Shanghai is located in East China, on the west coast of the Pacific Ocean and the eastern edge of the Asian continent, part of the alluvial plain of the Yangtze River Delta. Previous studies have shown that deteriorated river water quality significantly affects the economic development and the health of people in this area (Wu, 2023;Xu and Yin, 2003). In recent years, the water systems of Shanghai have been greatly improved by the execution of a series of water-management plans. Since 2017, Shanghai has started a new phase of large-scale water environment management. In 2018, the black odor of small and medium-sized rivers was essentially eliminated, and in 2020, the inferior Grade V water bodies were essentially eliminated.
In the Huangpu River Waterfront Area Construction Plan (2018–2035), a spatial development strategy of "two cores and multiple nodes" is intended for the area along the Huangpu River, with each portion being staggered and synergistic, and the core functions of finance, innovation, and culture with global competitiveness being built out in a cluster fashion in the most significant sections. Upstream The Xupu Bridge to Dianshan Lake segment strengthens the strategic ecological conservation function basis and effectively integrates the functions of life, recreation, culture, and innovation industry. The core section (Yangpu Bridge to Xupu Bridge) concentrates on carrying the core functions of finance, business, culture, commerce, and recreation of the international metropolis, and provides public activity space with global influence. The downstream section (Wusongkou to Yangpu Bridge) provides development space for innovative functions based on regional transformation and upgrading, and strengthens the integration of ecological and public functions and living functions.

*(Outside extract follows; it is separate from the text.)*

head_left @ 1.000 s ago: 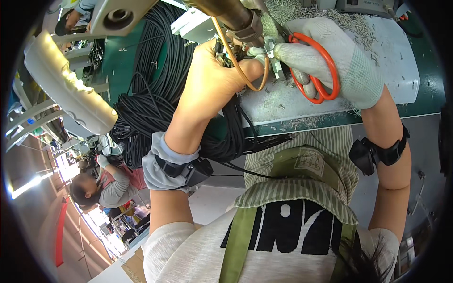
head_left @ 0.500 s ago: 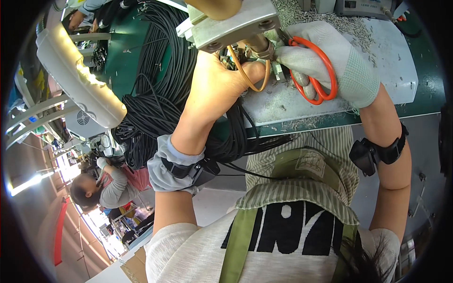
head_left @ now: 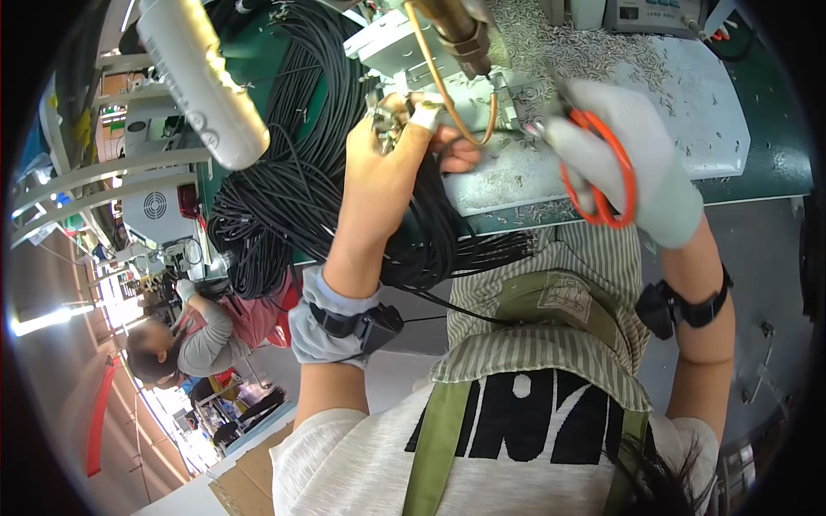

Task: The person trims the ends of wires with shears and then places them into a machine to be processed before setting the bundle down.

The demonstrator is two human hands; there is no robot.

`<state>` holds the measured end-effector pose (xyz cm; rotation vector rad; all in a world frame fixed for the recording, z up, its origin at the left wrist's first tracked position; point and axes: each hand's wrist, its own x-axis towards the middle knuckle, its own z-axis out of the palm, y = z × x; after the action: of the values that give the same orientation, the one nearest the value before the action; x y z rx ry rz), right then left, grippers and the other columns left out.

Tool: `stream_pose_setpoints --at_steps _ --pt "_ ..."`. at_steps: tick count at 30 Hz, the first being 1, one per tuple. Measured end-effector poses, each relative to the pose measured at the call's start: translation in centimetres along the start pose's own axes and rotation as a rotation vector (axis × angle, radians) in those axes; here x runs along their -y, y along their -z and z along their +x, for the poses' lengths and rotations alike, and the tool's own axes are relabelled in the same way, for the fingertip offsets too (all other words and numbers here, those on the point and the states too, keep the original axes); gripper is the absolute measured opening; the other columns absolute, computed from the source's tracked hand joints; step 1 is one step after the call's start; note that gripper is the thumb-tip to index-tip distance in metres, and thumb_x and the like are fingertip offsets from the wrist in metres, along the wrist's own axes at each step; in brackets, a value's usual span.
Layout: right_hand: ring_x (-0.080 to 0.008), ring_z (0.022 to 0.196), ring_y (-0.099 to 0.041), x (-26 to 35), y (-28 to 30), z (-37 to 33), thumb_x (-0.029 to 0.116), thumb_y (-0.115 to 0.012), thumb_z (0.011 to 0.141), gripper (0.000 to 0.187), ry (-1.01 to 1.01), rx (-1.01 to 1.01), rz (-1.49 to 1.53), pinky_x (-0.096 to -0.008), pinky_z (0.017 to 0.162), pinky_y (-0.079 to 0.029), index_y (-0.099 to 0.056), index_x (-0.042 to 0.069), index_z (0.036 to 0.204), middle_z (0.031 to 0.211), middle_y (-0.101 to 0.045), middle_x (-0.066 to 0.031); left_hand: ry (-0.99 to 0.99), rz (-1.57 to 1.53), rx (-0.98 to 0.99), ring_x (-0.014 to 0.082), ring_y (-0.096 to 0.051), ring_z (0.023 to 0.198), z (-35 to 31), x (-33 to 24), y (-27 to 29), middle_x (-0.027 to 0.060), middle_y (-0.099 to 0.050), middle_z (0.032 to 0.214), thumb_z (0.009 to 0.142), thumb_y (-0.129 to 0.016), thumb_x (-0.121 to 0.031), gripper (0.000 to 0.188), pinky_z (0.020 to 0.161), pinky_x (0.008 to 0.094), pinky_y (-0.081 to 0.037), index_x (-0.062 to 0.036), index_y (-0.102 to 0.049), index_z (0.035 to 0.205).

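My bare left hand (head_left: 383, 168) is raised beside the machine, its fingers curled round a cluster of small metallic pieces (head_left: 385, 127). Whether these are the ends of cables, I cannot tell. A white wrap covers one of its fingertips. My right hand (head_left: 658, 159), in a whitish glove and blurred by motion, holds red-handled scissors (head_left: 629, 176) over the white work surface. The scissors' blades are smeared and partly hidden. Between my hands, the machine's metal nozzle (head_left: 469, 52) points down, with a curved orange tube (head_left: 443, 90) in front of it.
A thick bundle of black cables (head_left: 301, 202) lies left of my left hand. Small cut bits (head_left: 585, 52) litter the white sheet (head_left: 714, 129). A lit lamp (head_left: 202, 82) hangs at upper left. Another person (head_left: 206, 331) sits farther left. A control box (head_left: 658, 15) stands at the back.
My left hand has drawn back leftward from under the machine head, with the metallic pieces in it. My right hand has moved right and nearer with the scissors. The view has shifted.
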<state>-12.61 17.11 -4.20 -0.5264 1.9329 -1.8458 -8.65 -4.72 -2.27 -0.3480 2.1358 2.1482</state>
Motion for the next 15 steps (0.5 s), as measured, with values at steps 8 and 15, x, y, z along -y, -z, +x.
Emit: stream_pose_setpoints --at_steps 8,15 --pt "-0.0124 0.049 -0.053 -0.2 0.4 -6.7 0.016 -0.059 0.084 0.018 0.025 -0.384 -0.573 -0.0262 0.049 -0.042 -0.056 -0.001 0.079 0.056 -0.054 -0.006 -0.235 0.116 0.059 0.0179 -0.063 0.068 -5.5 1.2 -0.1 0.0128 -0.063 0.083 0.092 -0.056 -0.009 0.019 0.065 0.0274 -0.051 0.0056 -0.054 0.104" --pt "-0.0065 0.049 -0.046 1.8 -1.5 -6.6 0.009 -0.058 0.082 0.011 0.166 -0.167 -0.213 -0.0228 0.047 -0.038 -0.057 -0.002 0.08 0.059 -0.055 -0.0026 -0.264 0.634 0.548 0.0161 -0.063 0.072 -6.0 -0.2 -2.8 0.0104 -0.063 0.084 0.073 -0.064 -0.001 0.025 0.064 0.0247 -0.049 0.0015 -0.06 0.099"
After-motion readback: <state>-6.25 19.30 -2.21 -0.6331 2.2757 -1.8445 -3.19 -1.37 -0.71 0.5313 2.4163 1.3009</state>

Wu (2023) used the chemical oxygen demand, total phosphorus, dissolved oxygen, ammonium nitrogen and biochemical oxygen demand and showed that after the river remediation work of Yangpu District in 2017, the main pollutants in the river converted from ammonium nitrogen to total phosphorus, indicating that the river remediation improves the self-purification ability of the river, which had a remarkable influence on the water quality. However, no study has been conducted to characterize online monitoring statistics of the whole river. Therefore, this study selected the Huangpu River, known as the "Mother River of Shanghai", as the study area, and used mathematical and statistical analysis techniques PCA/FA combined with the APCS-MLR model to (1) evaluate the seasonal characteristics of river water quality in the study area, (2) identify potential sources of primary water elements, and (3) quantify the source inputs and contribution variables for each water quality parameter. The findings of this study are expected to help assess the water quality and potential sources of pollution in the Huangpu River in Shanghai and enable stakeholders to more effectively manage pollutants entrance into the river and improve surface water quality in this area.